▸ Provided material
——

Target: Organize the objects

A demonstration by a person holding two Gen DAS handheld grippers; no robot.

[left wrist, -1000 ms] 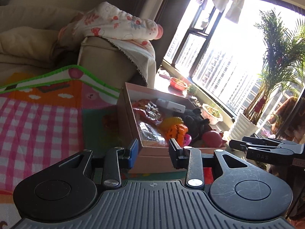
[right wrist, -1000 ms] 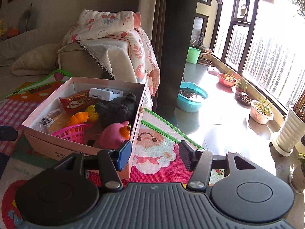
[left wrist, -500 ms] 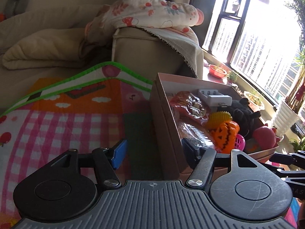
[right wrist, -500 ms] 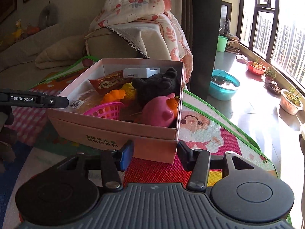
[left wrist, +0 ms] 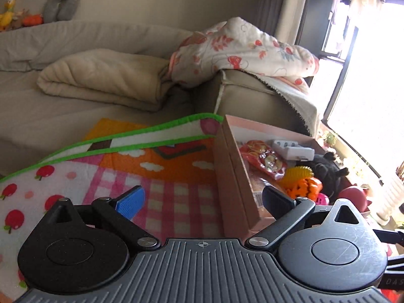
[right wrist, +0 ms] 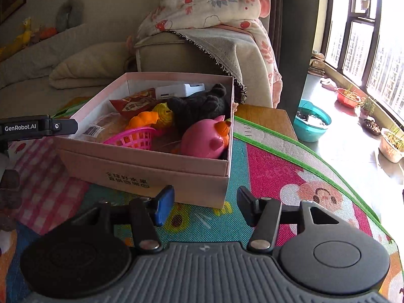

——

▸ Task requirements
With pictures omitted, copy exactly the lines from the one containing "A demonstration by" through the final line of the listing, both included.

▸ Response below
A demonstration by a person holding two Gen DAS handheld grippers; no robot.

[left wrist, -1000 ms] 
[right wrist, -1000 ms] 
[left wrist, -500 ms] 
[right wrist, -500 ms] 
[left wrist, +0 ms] 
[right wrist, +0 ms] 

That is the complete answer.